Violenza di genere, le Forze dell’Ordine a lezione di prevenzione e Codice Rosso

Alle Officine Cantelmo l’incontro formativo voluto dal Prefetto Manno: sinergia tra istituzioni, novità normative e tutela delle vittime.

Si è svolto nel pomeriggio di ieri, presso le Officine Cantelmo, un incontro di formazione specialistica dedicato al personale delle Forze dell’Ordine operante nella provincia. L’iniziativa, fortemente voluta dal Prefetto Natalino Manno, ha segnato un punto fermo nella costruzione di una sinergia interistituzionale solida, necessaria per affrontare il complesso fenomeno della violenza di genere.

L’evento, svoltosi dalle ore 15.00 alle ore 18.00, ha puntato a rafforzare le competenze trasversali degli operatori di Polizia, Carabinieri e Guardia di Finanza. I lavori sono stati aperti dai saluti istituzionali del Prefetto di Lecce e del Procuratore Generale della Repubblica, Ludovico Vaccaro, i quali hanno ribadito un concetto chiave: la prevenzione richiede una risposta di Stato integrata e tempestiva.

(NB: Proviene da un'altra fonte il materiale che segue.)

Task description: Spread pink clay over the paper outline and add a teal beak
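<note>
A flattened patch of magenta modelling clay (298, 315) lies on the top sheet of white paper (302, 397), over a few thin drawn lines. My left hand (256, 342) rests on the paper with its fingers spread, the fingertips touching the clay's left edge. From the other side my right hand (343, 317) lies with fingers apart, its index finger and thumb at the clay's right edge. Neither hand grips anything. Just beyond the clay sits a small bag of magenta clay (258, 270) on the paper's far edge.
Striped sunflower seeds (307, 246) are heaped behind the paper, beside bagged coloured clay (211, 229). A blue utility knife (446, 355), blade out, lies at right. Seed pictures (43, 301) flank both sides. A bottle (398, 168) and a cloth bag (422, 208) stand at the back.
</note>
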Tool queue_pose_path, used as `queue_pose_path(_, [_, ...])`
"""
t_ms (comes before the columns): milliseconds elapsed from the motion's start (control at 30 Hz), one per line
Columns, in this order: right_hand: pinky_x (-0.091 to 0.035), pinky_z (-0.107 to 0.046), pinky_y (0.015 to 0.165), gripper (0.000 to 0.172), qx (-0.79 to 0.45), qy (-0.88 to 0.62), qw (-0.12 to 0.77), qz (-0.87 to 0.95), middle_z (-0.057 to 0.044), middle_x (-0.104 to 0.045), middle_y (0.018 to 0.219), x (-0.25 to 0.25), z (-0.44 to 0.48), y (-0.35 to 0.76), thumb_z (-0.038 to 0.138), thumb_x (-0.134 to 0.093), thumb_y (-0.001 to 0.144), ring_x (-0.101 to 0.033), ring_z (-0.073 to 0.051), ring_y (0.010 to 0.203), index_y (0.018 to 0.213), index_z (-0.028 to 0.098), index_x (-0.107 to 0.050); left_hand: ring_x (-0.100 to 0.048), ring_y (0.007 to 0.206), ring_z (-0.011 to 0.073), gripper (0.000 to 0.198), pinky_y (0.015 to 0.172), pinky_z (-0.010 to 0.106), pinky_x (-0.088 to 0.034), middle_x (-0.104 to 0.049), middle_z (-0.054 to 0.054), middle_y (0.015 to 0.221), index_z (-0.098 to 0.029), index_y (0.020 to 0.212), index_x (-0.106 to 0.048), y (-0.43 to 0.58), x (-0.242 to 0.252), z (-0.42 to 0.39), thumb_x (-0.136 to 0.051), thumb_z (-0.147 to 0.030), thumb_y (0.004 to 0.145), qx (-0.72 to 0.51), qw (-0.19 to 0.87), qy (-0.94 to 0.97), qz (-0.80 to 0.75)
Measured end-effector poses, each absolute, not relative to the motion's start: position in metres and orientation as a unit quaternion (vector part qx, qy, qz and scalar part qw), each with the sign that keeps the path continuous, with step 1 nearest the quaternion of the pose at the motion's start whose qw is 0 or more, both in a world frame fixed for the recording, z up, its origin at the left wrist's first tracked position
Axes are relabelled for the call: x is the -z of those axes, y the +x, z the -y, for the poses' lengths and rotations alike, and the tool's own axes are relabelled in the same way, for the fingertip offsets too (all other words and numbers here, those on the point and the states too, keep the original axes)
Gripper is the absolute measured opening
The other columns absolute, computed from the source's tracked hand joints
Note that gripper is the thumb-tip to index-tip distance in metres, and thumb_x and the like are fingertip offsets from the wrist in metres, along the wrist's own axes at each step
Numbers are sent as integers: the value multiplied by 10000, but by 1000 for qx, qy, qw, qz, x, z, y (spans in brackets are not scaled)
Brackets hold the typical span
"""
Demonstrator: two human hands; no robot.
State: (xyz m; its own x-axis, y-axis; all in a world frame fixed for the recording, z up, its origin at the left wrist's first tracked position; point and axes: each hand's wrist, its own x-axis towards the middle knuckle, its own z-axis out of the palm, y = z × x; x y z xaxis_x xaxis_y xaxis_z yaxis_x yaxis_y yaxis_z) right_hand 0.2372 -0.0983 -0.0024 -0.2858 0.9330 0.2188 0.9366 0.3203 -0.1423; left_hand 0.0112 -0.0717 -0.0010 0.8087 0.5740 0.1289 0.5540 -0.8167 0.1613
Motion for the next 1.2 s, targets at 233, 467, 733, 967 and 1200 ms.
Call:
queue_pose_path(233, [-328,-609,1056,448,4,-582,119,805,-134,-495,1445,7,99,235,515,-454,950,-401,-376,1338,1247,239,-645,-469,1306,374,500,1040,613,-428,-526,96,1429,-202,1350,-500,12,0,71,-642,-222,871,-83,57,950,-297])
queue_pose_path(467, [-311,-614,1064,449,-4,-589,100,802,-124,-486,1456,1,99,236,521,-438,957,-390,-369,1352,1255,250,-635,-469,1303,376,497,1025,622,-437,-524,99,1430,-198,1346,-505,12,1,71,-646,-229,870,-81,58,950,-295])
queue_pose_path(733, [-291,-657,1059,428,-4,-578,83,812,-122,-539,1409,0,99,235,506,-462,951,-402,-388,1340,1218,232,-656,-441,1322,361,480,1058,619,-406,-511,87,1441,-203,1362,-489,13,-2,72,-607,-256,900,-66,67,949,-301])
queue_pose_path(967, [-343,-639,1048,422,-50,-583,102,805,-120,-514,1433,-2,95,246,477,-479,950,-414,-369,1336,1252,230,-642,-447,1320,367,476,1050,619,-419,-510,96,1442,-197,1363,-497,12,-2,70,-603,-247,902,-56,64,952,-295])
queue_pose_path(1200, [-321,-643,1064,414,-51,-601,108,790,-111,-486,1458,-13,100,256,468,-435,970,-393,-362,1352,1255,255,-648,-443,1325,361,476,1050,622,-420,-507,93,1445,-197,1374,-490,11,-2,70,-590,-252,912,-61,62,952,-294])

Il cuore della giornata ha visto l’approfondimento tecnico di Alberto Santacatterina, Procuratore Aggiunto presso il Tribunale di Lecce. Al centro dell’analisi, le recenti novità introdotte per contrastare i reati di femminicidio e maltrattamenti come l’estensione a 1.000 metri della misura del divieto di avvicinamento; la possibilità di intercettazioni oltre i 45 giorni e l’applicazione dell’arresto differito per atti persecutori e allontanamento urgente operato dalla Polizia Giudiziaria in caso di flagranza.

 Monica Scotto di Carlo (Asl Lecce) ha spostato l’attenzione sul delicato equilibrio psicologico necessario durante l’intervento. È fondamentale distinguere tra conflitto e violenza reale, riconoscendo i segnali precoci di abuso, inclusa la violenza economica.

Un passaggio cruciale ha riguardato la gestione operativa presso il pronto soccorso: grazie al protocollo tra ASL e Magistratura, la denuncia può essere raccolta immediatamente nella “Stanza Rosa”, un ambiente protetto che garantisce la dignità della vittima. Particolare attenzione è stata dedicata anche alla violenza assistita, che vede i minori come soggetti fragili destinatari di protocolli specifici.

In chiusura, il Prefetto Manno ha ringraziato i relatori, sottolineando l’importanza di potenziare le stanze di ascolto protette già presenti nei presidi di polizia. L’obiettivo è chiaro: garantire che chi trova il coraggio di denunciare possa farlo in un contesto sicuro, supportato da operatori dotati non solo di strumenti legali, ma di una profonda sensibilità umana e professionale.